九笙直接一掌拍在他頭上,“帶!為什麽不帶!這可是小白救回來的!你還想讓小白再救一次?”

綠桑:……,他只是隨便問問。

“小白!走了!回家吃飯去!”九笙朝裏頭酣暢淋漓的白蕭喊道。

可卻得到了一片虛無的回應,這叫九笙有些擔憂,“你們先出去!”

“可……”

九笙又給了他一記眼刀,“讓你先出去就先出去!”

於是,綠桑苦著臉,將地上的二人一同帶了出去。

而當他們剛走出洞口,卻聽得身後一聲巨響,綠桑往回看了一眼,卻見裏頭竟是全都坍塌了,無數道金光從裏頭照射了出來,這金光之中帶著威壓和些許的仙氣,竟是將綠桑整個人都震到了幾丈開外。
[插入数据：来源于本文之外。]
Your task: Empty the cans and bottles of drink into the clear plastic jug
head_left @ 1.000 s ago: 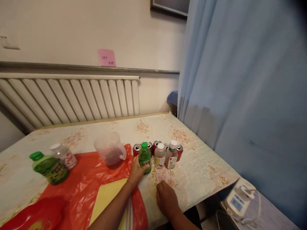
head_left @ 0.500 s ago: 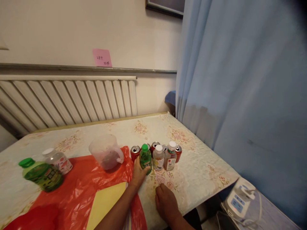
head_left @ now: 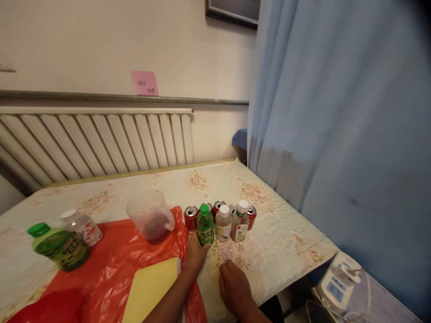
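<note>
A small green drink bottle with a green cap stands upright at the left end of a front row. My left hand is low at its base, thumb and fingers apart, close to or touching it. To its right stand a white-capped clear bottle and a white-capped bottle with brownish contents. Several drink cans sit behind, including a red can at the left; the rest are partly hidden. My right hand rests closed on the floral cloth in front, with nothing visible in it.
A translucent plastic jug stands on a red plastic sheet, near a yellow folder. A large green bottle and a clear jar are at left. A power strip lies beyond the right table edge.
My left hand has slid down and loosened from the small green bottle, baring more of its label. The right hand stays put, and the view shifts slightly.
</note>
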Demonstrator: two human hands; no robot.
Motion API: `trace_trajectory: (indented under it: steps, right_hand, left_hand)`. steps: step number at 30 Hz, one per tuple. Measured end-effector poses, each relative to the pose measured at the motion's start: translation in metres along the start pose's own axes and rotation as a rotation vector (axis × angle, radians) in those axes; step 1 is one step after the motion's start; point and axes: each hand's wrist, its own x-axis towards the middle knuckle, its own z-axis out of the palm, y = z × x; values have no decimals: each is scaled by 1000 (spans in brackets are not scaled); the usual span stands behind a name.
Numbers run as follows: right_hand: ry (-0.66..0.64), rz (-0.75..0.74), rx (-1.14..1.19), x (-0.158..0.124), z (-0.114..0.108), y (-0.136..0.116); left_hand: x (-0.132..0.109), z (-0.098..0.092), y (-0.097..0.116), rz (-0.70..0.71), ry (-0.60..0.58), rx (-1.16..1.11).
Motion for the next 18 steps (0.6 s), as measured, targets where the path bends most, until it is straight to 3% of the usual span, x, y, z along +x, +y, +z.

迷迷糊糊的穆萍如今也清醒了過來,她看著眼前的一片廢墟,震驚到雙齒在上下打顫,“恩人……恩人他……”

綠桑艱難得從地上站了起來,可似乎他的元氣在方才的震蕩之中開始潰散,如今就連自己最基本的身形都沒能保得住。

“你怎麽了?”三兒看到他的不正常,稚嫩的聲音問道。

綠桑擺擺手,他如今已經沒有心思回答三兒的問題,他甚至連站立都覺得是一件極為艱難的事兒。

方才出來時他便知道這洞會坍塌,但沒想到會這麽快,如此想來,裏頭的人怕也是兇多吉少了。

思及此,綠桑也不知怎麽地,眼前一片漆黑,竟是暈厥了過去。

陽河山嶺各大名山圍剿魔君之子一事已經告一段落,前來圍剿的各個山頭的仙尊們一夜之間下落不明,而那魔君之子也不曾有絲毫下落,傳聞是仙尊們被魔君之子擄走,以仙尊們的修為自養,也有傳聞說根本沒有什麽魔君之子,仙尊們失蹤,是因為陽河山嶺的秘密有關。

唯一在這次圍剿之中存活下來的穆修士,如今開始浪跡天涯,誰都未曾尋到她的蹤跡。

自此,這陽河山嶺魔君之子一事,也就只能成為一個傳說。